Glutamate receptor antagonists in experimental focal cerebral ischaemia.

Acta Neurochir Suppl (Wien)

Wellcome Neuroscience Group, Wellcome Surgical Institute, University of Glasgow, U.K.

Published: February 1993

Excessive activation of the N-methyl-D-aspartate (NMDA) subtype of glutamate receptor has been implicated in the sequence of neurochemical events in cerebral ischaemia that results in irreversible neuronal damage. The effects of the NMDA antagonist MK-801 upon the amount of ischaemic brain damage has been assessed quantitatively in a cat and in a rat model of focal cerebral ischaemia. In chloralose-anaesthetised cats, focal cerebral ischaemia was produced by permanent occlusion of one middle cerebral artery (MCA) and the animal sacrificed 6 hours later. Pretreatment with the non-competitive NMDA antagonist, MK-801 (5 mg/kg, i.v.) reduced significantly the volume of ischaemic damage in the cerebral cortex by 57% compared to vehicle-treated cats. A similar degree of neuroprotection could be demonstrated in the cat MCA occlusion model if treatment with MK-801 was initiated 2 hours after the induction of ischaemia.

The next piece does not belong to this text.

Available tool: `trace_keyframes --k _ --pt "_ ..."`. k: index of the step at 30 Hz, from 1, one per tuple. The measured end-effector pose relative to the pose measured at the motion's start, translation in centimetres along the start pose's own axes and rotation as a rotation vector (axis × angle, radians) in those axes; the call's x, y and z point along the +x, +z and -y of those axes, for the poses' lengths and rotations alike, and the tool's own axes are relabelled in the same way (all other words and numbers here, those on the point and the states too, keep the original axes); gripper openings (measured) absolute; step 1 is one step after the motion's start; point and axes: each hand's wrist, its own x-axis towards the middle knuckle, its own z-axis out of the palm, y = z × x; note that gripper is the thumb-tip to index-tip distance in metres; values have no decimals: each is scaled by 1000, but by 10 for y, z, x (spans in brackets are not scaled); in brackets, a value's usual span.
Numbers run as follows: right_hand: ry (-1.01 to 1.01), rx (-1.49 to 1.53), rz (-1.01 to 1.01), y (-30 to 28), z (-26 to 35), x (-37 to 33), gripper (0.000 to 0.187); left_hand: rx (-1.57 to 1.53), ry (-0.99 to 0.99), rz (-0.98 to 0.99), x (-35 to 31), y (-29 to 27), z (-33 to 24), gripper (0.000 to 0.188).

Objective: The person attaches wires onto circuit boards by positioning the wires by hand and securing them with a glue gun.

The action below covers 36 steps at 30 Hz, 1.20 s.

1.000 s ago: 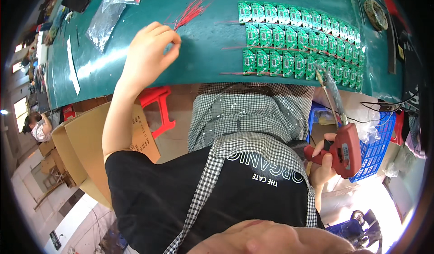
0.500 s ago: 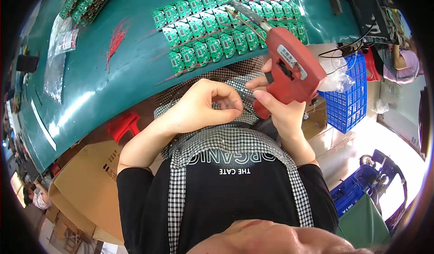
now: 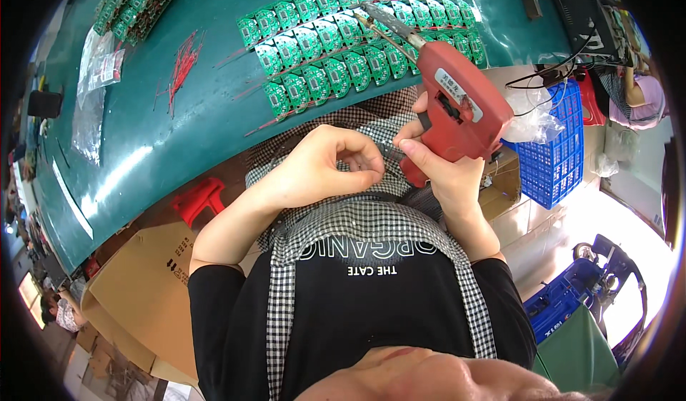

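My right hand (image 3: 449,176) is closed round a red soldering gun (image 3: 457,104). The gun's metal tip and a thin feed tube point up and left, over the rows of green circuit boards (image 3: 346,71). Close by on the left, my left hand (image 3: 332,164) is curled in, with thumb and fingertips together. Whatever lies in that pinch, if anything, is too small to make out. Both hands hover above my checked apron (image 3: 343,219), just short of the table edge. Thin red wires stick out from the left ends of the board rows.
Loose red wires (image 3: 184,65) and a clear plastic bag (image 3: 93,94) lie on the green table (image 3: 171,140). More boards (image 3: 139,4) are stacked far left. A blue crate (image 3: 550,158) stands at right, a red stool (image 3: 200,199) and a cardboard box (image 3: 139,283) at left.
My right thumb and fingertip have come together beside the gun's handle. The gun has shifted very slightly left; my left hand stays almost still.
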Motion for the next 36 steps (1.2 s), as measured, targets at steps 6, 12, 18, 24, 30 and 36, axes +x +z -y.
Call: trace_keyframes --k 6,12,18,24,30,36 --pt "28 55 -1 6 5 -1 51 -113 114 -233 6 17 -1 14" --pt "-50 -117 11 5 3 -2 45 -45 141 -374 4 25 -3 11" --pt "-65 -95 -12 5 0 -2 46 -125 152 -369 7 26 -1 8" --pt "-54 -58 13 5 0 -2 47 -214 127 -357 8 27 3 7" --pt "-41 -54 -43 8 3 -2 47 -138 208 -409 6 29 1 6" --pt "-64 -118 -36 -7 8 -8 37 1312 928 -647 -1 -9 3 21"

In halothane-anaesthetised rats, focal cerebral ischaemia was produced by permanent MCA occlusion and the animals sacrificed 3 hours later. Pretreatment with MK-801 (0.5 mg/kg, i.v.) reduced the volume of ischaemic damage in the cerebral cortex by 38%; treatment with MK-801 initiated 30 minutes after MCA occlusion was equally effective in reducing cortical damage. In contrast to calcium entry blockers such as nimodipine in the rat MCA occlusion model, the improved histopathological outcome with MK-801 is not associated with improvement in cerebral tissue perfusion to the ischaemic tissue. The increasing evidence that NMDA receptor antagonists are beneficial in experimental focal cerebral ischaemia is reviewed.